[Your task]
From the entries below, output the line with "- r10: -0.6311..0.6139" and each following line up to and including the line with "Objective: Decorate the", exactly as written.

Collected data
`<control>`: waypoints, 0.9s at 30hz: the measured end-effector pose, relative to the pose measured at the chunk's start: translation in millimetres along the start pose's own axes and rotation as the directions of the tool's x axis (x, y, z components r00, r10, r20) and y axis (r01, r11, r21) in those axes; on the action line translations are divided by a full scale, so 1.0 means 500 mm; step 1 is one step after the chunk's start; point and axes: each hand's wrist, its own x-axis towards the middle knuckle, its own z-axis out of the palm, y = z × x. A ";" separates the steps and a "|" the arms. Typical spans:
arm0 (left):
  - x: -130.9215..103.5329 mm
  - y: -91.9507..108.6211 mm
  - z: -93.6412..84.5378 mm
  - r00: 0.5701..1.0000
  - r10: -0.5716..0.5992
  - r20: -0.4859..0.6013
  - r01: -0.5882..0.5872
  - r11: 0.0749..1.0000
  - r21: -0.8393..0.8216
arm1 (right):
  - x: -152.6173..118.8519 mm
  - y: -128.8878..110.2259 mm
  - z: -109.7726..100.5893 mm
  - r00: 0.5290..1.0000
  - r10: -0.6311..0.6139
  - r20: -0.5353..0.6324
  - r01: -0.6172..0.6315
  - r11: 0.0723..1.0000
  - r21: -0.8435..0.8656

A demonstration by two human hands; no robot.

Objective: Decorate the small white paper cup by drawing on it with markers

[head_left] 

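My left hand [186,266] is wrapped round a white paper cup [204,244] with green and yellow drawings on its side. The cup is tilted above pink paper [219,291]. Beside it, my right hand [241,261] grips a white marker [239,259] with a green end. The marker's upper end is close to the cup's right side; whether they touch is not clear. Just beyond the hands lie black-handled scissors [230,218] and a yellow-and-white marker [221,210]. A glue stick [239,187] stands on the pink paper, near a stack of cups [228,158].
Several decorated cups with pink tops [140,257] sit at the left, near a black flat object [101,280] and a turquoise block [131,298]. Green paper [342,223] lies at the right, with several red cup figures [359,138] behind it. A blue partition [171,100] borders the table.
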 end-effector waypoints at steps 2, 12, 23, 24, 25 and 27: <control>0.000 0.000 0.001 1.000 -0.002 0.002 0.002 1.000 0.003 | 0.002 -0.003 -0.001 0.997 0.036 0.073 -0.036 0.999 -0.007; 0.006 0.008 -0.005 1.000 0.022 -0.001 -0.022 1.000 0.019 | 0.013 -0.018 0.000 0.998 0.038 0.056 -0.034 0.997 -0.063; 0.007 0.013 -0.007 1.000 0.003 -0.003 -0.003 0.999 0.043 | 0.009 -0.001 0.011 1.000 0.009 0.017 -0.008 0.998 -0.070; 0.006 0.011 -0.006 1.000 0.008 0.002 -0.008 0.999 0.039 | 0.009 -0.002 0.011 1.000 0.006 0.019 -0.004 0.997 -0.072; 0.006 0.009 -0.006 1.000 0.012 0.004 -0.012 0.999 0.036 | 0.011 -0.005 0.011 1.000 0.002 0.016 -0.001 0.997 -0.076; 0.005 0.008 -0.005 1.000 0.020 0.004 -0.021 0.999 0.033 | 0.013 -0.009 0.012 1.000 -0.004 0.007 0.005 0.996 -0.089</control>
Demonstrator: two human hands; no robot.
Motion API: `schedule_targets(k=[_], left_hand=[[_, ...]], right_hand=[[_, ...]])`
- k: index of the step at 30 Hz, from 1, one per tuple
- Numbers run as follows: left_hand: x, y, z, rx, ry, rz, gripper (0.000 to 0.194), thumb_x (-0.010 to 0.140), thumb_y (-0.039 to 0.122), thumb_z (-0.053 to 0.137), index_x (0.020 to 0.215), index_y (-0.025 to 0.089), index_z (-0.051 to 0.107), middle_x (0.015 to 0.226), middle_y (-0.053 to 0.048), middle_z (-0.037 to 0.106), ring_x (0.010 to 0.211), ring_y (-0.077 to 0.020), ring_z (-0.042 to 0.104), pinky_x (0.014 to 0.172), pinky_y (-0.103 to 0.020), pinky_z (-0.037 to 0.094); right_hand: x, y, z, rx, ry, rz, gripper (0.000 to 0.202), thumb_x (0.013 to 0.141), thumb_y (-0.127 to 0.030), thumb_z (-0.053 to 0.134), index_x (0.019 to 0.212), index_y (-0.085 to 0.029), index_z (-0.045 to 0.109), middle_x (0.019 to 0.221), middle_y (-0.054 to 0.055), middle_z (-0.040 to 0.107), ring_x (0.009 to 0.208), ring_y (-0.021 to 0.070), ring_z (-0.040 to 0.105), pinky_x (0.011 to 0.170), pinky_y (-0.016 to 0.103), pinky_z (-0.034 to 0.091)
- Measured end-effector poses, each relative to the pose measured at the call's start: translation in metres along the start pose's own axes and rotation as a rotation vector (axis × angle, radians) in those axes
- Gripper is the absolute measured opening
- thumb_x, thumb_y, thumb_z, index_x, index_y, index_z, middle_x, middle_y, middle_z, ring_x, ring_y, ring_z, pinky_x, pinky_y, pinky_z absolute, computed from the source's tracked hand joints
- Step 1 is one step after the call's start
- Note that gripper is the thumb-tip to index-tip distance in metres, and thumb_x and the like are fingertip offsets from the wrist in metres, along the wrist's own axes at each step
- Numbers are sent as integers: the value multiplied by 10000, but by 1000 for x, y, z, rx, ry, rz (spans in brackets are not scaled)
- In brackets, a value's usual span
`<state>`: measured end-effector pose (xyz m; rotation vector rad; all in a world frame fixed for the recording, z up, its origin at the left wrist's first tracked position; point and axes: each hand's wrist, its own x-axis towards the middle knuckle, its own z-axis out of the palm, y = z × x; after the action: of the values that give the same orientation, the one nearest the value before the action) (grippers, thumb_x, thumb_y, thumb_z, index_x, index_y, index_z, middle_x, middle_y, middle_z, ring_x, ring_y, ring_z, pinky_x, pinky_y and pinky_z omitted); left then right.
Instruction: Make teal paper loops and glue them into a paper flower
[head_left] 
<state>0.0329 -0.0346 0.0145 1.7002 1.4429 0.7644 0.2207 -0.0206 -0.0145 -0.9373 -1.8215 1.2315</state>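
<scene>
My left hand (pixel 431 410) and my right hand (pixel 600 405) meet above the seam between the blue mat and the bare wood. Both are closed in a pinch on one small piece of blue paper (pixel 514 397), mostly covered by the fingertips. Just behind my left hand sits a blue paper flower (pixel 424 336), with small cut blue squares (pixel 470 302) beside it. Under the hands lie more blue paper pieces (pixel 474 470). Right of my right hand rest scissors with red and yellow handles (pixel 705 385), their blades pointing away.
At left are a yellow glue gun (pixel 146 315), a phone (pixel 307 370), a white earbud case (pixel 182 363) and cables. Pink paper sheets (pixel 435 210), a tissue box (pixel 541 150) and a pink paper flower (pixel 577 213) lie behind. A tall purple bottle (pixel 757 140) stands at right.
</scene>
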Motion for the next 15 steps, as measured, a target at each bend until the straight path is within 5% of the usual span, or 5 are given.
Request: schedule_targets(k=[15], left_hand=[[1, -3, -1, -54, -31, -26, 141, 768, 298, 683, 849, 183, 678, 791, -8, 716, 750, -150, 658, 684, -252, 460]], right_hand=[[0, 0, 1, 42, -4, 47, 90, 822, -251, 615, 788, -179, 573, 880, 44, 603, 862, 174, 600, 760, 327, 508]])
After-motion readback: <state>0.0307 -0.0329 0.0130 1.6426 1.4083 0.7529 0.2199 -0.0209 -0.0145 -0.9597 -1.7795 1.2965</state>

[Solution to this task]
  - r10: -0.6311..0.6139
  - r20: -0.5353..0.6324
  - r01: -0.6172..0.6315
  - r11: 0.0723..1.0000
  - r21: -0.8435..0.8656

A demonstration by two human hands; no robot.

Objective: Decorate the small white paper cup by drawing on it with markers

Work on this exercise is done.